Konzertberichte

Pete & The Pirates (+ Black Box Revelation) – Köln, Studio 672, 26. September 2008

Der Name Pete & The Pirates ist leider hierzulande völlig zu unrecht noch sehr unbekannt und so war es keine Überraschung, dass sich zum ersten Köln Konzert der Band, im „Vorprogramm“ von The Black Box Revelation gerade einmal 50 Leute einfanden. Eine Schande auch, wenn man bedenkt, dass die Band kurz davor ist ihr zweites Album aufzunehmen, aber in Deutschland das erste Album „Little Death“ gerade einmal als Download bei iTunes, aber noch immer nicht physisch erhältlich ist.

Das Studio 672 ist ein winziger Keller, unterhalb des Stadtgartens, in dem im Frühjahr beispielsweise A Fine Frenzy gespielt hat und wer den Stadtgarten kennt, weiß, dass die Parksituation nicht gerade vorteilhaft ist.  So verschob sich dann der Beginn des Konzerts auch um zwanzig Minuten, auf das immer noch sehr frühe 19:50 Uhr, um mehr Leuten die Chance zu geben, sich noch pünktlich zu den Piraten einzufinden.

Ganz im Band Corporate Design betraten die beiden Petes mit drei Piraten dann auch die Bühne, die T-Shirts bemalt mit Piraten-Motiven und im Fall von Lead-Sänger Tommy (den wir auch zuvor zum Interview trafen), mit einem großen weißen Herz auf der Brust. In England haben sich Pete & The Pirates mittlerweile durch Auftritte mit Maximo Park und Blood Red Shoes, mit denen sie auch engen Austausch pflegen, eine große Fan-Base bilden können. Die deutschen Bühnen werden nun also geentert.

Das geschieht dann jedoch nicht mit für Piraten typischer Brutalität, Pete & The Pirates gehen da viel subtiler vor, nämlich mit hoch melodiösen Indie-Popsongs. Ganz wichtig dabei, der extrem charmante Chorgesang der Band, so gehört sich das ja auch für Piraten. Maximo Park sind übrigens Fans dieses Quintetts und schon beim ersten Song wird klar warum.

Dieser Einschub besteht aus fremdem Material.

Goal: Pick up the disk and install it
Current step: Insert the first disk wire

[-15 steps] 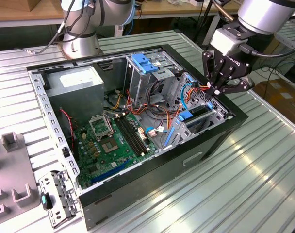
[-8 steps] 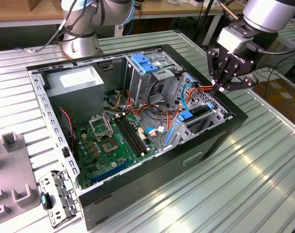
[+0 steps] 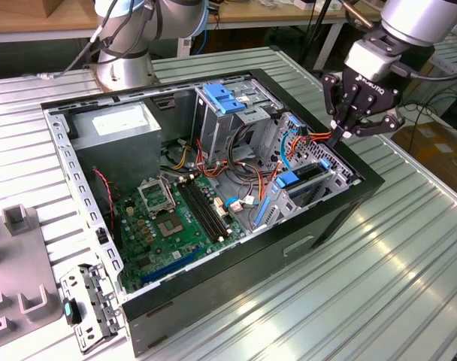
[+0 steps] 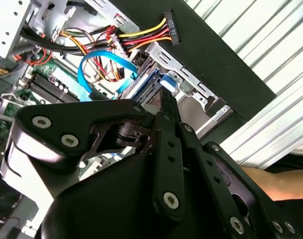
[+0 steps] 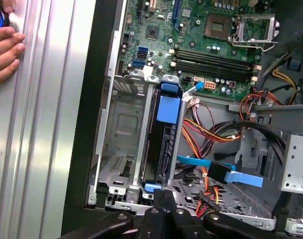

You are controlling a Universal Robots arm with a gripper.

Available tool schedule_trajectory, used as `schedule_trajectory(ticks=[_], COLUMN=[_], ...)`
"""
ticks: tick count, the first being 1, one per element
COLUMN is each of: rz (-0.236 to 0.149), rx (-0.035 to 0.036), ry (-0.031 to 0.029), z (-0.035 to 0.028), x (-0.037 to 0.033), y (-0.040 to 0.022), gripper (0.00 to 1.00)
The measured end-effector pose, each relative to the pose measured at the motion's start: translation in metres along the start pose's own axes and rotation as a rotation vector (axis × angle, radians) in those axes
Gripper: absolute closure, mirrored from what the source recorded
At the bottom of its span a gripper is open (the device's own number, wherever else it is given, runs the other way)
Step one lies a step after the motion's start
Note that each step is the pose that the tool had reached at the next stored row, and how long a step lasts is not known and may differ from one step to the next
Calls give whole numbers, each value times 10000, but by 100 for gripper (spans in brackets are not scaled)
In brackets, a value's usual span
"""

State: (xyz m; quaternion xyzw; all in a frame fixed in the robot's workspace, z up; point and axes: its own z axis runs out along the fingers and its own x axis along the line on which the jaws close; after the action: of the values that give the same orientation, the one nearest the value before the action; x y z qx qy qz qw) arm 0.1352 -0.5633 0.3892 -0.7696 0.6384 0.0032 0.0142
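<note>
We see a shiny ribbed metal table [image 3: 409,256] under the matt black case [image 3: 236,284], inside it a disk [image 5: 164,144] with smooth blue plastic rails

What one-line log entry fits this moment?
disk: on edge in cage slot | gripper: shut, tips by disk end | hand: on table

We're looking at a silver-grey tubular metal arm [image 3: 418,19] with a pale grey wrist block [image 3: 373,59], then a matte black linkage-style gripper [image 3: 340,134]. We spot shiny round silver screw heads [image 4: 170,200] on the links, white lettering [image 3: 371,87] on its body, and a thin black cable [image 3: 437,73] looping off the side.
</note>
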Motion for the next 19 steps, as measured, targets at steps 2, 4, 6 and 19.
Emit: schedule_trajectory(ticks=[2,4,6,19], rz=[-246,-450,-597,-1470], rx=[-12,-20,-24,-45], ry=[-7,-14,-13,-27], z=[-27,-31,-33,-27], x=[-1,-2,-2,-12], y=[-1,-14,-46,-323], gripper=[89,89,89,89])
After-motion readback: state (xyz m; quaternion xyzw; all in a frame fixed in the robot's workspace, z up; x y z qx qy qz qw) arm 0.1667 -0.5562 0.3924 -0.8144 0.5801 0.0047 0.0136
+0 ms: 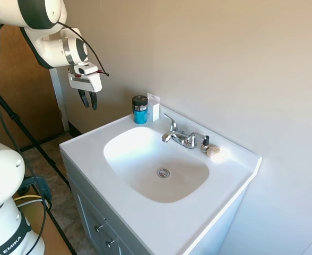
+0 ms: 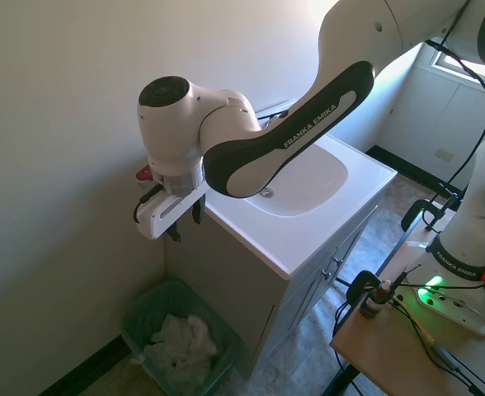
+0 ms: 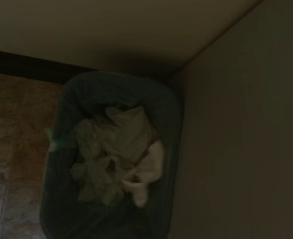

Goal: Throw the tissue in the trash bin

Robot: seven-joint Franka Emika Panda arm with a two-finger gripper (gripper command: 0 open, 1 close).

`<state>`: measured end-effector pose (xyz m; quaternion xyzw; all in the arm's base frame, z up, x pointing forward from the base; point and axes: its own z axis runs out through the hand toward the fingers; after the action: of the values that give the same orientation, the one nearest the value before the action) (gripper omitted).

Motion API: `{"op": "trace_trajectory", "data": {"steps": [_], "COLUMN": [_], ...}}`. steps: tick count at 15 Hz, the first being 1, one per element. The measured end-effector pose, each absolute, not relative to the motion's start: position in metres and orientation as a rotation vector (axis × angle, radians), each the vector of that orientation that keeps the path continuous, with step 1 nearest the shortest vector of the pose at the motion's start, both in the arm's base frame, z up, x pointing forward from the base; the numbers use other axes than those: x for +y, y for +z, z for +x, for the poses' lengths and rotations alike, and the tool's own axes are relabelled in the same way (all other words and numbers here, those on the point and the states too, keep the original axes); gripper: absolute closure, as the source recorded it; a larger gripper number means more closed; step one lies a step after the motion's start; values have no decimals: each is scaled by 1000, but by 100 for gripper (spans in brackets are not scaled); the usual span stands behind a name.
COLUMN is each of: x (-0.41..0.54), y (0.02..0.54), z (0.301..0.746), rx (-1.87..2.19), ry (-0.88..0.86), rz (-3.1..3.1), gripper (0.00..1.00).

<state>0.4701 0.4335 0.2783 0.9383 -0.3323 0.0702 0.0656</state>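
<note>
Gripper (image 1: pixel 88 100) hangs in air off vanity's end, fingers slightly parted, holding nothing. Directly below, on tiled floor in wall corner: green mesh trash bin (image 2: pixel 140 313). Crumpled white tissue (image 2: pixel 179 340) lies inside bin, soft wrinkled folds (image 3: pixel 117 158). White glossy vanity top (image 1: pixel 219 196), oval sink basin, chrome faucet (image 1: pixel 181 136). By faucet, blue jar with black lid (image 1: pixel 140 109), small white card (image 1: pixel 153 108), beige pebble-like lump (image 1: pixel 213 151). Beige plain walls.

One sink (image 1: pixel 145 154), one faucet (image 1: pixel 183 138), one blue jar (image 1: pixel 140 109), one white card (image 1: pixel 153 108), one pebble (image 1: pixel 213 151). One bin (image 2: pixel 139 318) on the floor, a few crumpled tissues (image 2: pixel 181 342) inside, hard to count.
</note>
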Motion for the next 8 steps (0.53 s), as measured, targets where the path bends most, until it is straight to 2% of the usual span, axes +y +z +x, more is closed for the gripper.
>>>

Die Band kennt in ihrer Performance nämlich nur eine Richtung, ab nach vorn. Dabei trifft der bereits erwähnte Chor- / Harmoniegesang auf verspielte Gitarren, von denen es auf der Bühne drei gibt, neben Leadsänger Tommy Sanders schlagen nämlich auch noch Gitarrist und Begleitsänger Pete Cattermoul und David Thorpe, der so etwas wie die Lead-Gitarre spielt, in die Saiten. Beim Gesang nimmt neben Sänger Tommy dann auch noch der zweite Pete der Band, Bassist Pete Hefferan eine wichtige Rolle ein.

In ihrem knapp 45 minütigen Set spielt die Band neben den Hits ihres Debüts, von denen auch „Mr. Understanding“ bald als Single wieder veröffentlicht wird, viele neue Stücke, die auf das neue Album kommen sollen, dass die Band diesen Winter schreiben und aufnehmen möchte. Besonders schön war zu sehen, wie diese junge Band aus Reading eine wirklich starke Bühnenperformance entwickelt hat und zu jeder Zeit präsent war, selbst bei den ruhigeren Stücken hatten sie das Publikum in ihrer Gewalt und so gab es nach dem Set sogar so etwas wie eine längere Schlange vor dem Merchkoffer der Band.

The Black Box Revelation sind übrigens nach Pete & The Pirates auch noch aufgetreten, waren allerdings mit ihrer Duobesetzung aus Schlagzeuger und Gitarrist noch langweiliger als sagen wir Johnossi. So bleibt die Erkenntnis, dass Pete & The Pirates es schon lange verdient hätten auf viel größeren Bühnen zu spielen und der Dank für ein wirklich tolles Konzert des sympathischen Quintetts.